This post needs an understanding of the Black Scholes option pricing model (Black Scholes pricing reference). We will discuss at a very simplistic level:

  • Implied volatility
  • Volatility smile

Implied Volatility – Background

In the Black Scholes Merton option pricing framework all parameters are generally known and reasonably stable other than expected future realized volatility. In the academic world we are happy with using historical or empirical volatility as a proxy for future realized volatility but that doesn’t work on a trading desk.

Implied volatility is one way of calibrating option pricing models based on market prices and using market expectations of future volatility rather than historical volatility.

The process for finding implied volatility is the reverse of pricing an option; take the market price of an option, then derive the implied volatility from that price. In other words, now that we know the output, arrive at input volatility using this market price. Hence the name implied volatility.

For our discussion we will consider in-the-money, out-of-money and at-the money options.

Implied volatility – a simple case – calculating implied volatility using excel

We start with out of money call options with one year to expiry.

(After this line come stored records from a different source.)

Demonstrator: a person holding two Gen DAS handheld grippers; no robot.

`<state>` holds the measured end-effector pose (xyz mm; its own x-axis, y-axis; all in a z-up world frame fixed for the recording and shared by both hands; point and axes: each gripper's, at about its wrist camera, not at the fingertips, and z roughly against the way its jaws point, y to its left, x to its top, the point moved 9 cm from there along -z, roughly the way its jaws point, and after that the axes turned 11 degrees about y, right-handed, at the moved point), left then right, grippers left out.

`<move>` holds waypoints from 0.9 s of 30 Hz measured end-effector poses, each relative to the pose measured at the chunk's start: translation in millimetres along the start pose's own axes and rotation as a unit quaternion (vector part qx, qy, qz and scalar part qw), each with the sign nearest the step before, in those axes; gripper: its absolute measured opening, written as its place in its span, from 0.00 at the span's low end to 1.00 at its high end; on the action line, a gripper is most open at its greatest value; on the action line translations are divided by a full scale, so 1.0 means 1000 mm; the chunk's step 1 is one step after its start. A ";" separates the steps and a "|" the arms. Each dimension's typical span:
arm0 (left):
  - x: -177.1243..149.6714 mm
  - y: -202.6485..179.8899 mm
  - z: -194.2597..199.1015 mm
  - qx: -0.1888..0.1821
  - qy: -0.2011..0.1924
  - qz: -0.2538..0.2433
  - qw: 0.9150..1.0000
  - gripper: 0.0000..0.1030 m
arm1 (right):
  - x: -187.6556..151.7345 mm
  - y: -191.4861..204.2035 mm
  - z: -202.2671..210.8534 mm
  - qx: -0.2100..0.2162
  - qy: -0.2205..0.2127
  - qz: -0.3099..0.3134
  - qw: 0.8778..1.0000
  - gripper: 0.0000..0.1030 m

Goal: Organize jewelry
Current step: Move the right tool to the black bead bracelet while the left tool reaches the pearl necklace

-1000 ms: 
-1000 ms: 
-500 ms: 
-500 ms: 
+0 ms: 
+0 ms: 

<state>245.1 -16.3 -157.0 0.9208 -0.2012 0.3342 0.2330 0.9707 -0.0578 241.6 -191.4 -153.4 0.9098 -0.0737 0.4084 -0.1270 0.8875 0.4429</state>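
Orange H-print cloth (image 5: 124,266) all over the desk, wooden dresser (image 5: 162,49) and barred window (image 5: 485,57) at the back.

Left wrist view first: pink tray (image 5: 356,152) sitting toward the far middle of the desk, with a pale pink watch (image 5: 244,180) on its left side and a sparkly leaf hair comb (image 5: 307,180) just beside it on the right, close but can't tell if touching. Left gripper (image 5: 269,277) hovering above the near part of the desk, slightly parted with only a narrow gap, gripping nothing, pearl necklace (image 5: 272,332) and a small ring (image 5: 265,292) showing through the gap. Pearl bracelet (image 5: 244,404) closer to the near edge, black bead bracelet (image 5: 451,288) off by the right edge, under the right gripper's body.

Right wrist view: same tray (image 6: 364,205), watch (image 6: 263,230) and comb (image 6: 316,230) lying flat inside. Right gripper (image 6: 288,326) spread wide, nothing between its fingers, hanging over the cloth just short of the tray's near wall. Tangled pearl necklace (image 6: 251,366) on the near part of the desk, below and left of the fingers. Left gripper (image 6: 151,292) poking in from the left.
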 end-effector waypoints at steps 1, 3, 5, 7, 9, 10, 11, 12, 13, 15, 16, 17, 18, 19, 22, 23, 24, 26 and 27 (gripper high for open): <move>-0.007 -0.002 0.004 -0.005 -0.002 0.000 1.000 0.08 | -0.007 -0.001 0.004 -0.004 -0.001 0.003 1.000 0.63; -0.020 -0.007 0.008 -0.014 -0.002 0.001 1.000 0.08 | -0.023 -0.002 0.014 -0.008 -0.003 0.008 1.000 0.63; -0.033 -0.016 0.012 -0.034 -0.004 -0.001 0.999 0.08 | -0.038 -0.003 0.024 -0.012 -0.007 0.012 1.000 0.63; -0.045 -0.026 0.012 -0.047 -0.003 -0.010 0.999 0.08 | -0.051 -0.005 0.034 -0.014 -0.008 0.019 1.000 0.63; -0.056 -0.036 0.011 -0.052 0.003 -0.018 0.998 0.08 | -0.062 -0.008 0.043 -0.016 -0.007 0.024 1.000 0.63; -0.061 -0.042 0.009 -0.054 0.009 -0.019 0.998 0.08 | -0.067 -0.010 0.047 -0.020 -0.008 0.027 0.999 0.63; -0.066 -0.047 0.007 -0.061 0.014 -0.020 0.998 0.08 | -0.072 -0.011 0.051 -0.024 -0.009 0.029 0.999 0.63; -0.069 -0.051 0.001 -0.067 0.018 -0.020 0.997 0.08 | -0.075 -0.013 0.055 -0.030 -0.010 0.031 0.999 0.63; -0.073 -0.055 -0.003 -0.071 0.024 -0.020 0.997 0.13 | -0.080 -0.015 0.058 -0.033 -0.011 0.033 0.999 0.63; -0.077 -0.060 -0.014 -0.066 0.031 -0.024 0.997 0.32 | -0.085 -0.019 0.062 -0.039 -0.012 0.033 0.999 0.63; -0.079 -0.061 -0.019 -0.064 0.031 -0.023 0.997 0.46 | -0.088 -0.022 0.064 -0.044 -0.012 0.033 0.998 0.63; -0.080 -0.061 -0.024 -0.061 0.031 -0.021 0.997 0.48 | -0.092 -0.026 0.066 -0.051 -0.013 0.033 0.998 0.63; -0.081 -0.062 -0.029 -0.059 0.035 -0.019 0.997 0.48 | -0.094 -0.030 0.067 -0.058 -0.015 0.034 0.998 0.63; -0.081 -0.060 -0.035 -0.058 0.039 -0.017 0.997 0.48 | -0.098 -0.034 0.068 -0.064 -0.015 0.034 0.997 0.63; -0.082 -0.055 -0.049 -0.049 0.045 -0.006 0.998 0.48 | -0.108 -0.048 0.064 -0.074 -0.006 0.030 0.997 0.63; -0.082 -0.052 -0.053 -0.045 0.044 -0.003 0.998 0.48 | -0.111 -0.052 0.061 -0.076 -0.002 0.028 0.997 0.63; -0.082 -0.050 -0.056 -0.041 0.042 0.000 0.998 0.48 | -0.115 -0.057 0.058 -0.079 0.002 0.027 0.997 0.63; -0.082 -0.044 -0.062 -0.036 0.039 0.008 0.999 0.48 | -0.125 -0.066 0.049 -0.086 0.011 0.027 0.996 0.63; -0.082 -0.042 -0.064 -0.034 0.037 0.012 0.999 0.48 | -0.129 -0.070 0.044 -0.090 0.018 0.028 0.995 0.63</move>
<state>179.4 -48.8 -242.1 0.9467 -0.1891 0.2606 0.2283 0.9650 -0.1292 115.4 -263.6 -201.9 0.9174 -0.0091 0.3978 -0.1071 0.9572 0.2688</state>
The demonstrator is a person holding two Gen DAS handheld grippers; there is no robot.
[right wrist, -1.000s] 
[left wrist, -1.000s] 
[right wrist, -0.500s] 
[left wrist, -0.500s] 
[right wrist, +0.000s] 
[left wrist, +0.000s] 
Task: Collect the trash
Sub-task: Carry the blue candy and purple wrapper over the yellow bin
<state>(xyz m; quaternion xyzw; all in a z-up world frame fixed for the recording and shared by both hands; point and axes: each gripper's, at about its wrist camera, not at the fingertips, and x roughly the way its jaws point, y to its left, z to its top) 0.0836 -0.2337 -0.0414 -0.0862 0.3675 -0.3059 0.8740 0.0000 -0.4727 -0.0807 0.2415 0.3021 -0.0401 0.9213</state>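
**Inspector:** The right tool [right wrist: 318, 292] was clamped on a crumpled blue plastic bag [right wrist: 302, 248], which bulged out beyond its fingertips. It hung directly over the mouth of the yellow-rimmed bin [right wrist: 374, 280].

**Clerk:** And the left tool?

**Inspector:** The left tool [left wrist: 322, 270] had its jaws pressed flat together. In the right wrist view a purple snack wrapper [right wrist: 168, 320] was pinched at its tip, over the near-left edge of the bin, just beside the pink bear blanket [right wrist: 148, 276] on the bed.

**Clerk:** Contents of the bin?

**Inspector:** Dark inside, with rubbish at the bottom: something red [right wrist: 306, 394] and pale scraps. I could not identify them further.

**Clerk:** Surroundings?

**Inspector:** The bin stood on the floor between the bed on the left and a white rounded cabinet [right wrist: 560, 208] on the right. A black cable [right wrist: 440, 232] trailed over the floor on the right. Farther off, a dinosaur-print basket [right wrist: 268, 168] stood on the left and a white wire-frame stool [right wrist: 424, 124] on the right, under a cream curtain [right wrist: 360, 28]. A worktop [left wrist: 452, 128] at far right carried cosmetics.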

Assume we have the following inputs:

Figure 1 – Implied volatility using excel – Inputs

Note that r, q and T will remain the same for all the cases. We are interested in just changing the stock price at time zero S0 and the strike price k and then use the market price to arrive at the implied volatility.

The volatility box is shaded black because we are still in the dark as to its value.

For this set of inputs, the market price of call option is $18. Now we utilize the excel function of ‘Goal seek’. What is the volatility that will be generate a Black Scholes price of $18? The image below shows the Goal seek setup


Figure 2 – Using Goal Seek to calculate implied volatility

Go to Data tab in Excel, then ‘What-if’ Analysis and then select Goal Seek. Currently value of the call is $4 for a given volatility. However we want to set this equal to $18 by changing cell D7 which is volatility. Press ok.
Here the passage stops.